YOUR OBJECTIVE =>
Make an exact copy of all the data, pictures excluded.

INFORMATION SHOWN =>
————

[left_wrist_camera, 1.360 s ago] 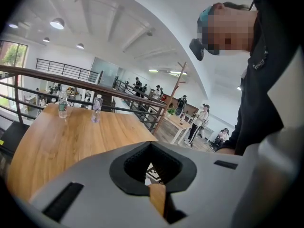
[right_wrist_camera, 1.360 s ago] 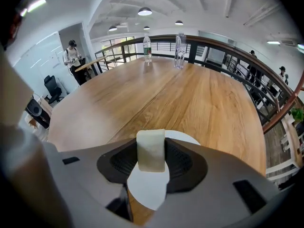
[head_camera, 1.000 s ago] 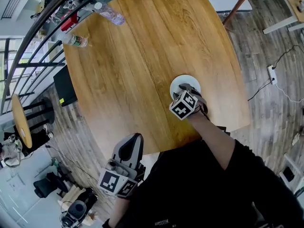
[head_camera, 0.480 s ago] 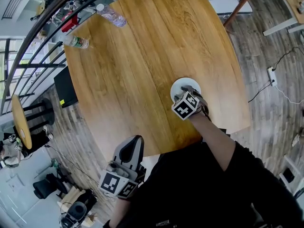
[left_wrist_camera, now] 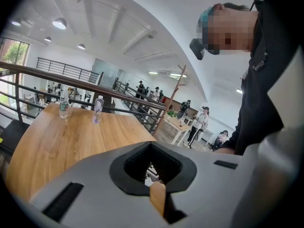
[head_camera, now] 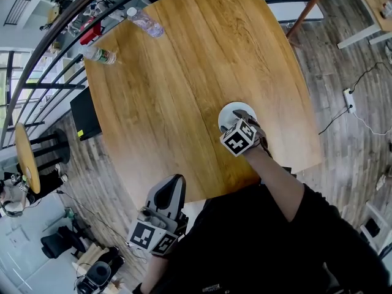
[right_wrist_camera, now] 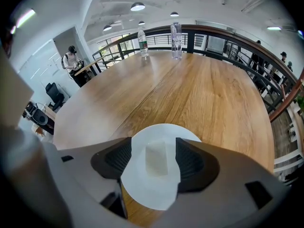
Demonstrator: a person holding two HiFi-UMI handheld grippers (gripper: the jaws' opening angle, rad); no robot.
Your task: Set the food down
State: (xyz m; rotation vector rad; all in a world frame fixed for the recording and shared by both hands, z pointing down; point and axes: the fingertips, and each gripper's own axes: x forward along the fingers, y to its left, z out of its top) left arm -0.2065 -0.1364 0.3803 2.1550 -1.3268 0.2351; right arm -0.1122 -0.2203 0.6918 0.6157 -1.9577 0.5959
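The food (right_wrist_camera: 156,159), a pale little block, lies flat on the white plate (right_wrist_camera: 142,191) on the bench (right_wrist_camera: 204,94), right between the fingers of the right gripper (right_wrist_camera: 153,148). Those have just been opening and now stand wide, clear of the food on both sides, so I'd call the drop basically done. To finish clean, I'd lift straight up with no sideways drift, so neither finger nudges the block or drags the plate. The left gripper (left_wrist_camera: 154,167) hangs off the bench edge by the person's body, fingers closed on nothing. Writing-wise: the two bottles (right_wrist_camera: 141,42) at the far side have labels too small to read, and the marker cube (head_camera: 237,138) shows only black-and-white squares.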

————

RESPONSE TO THE EXERCISE =>
[left_wrist_camera, 1.360 s ago] 
[right_wrist_camera, 1.360 s ago] 
[head_camera, 1.000 s ago] 
[head_camera, 0.480 s ago] 
[left_wrist_camera, now] 
[head_camera, now] 
[right_wrist_camera, now] 
Demonstrator: a person holding two HiFi-UMI handheld grippers (gripper: the jaws' opening angle, rad); no robot.
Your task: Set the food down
State: (xyz m; rotation vector rad; all in a world frame fixed for the recording and shared by both hands, z pointing down; point and axes: the fingertips, and each gripper's own axes: x forward along the fingers, y to its left, z out of its top) left arm -0.2065 -0.1364 0.3803 2.1550 -1.3268 0.2351; right arm -0.1122 -0.2203 0.6918 0.6157 -1.9577 0.5959
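The food (right_wrist_camera: 156,159), a pale little block, lies flat on the white plate (right_wrist_camera: 142,191) on the bench (right_wrist_camera: 204,94), right between the fingers of the right gripper (right_wrist_camera: 153,148). Those have just been opening and now stand wide, clear of the food on both sides, so I'd call the drop basically done. To finish clean, I'd lift straight up with no sideways drift, so neither finger nudges the block or drags the plate. The left gripper (left_wrist_camera: 154,167) hangs off the bench edge by the person's body, fingers closed on nothing. Writing-wise: the two bottles (right_wrist_camera: 141,42) at the far side have labels too small to read, and the marker cube (head_camera: 237,138) shows only black-and-white squares.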

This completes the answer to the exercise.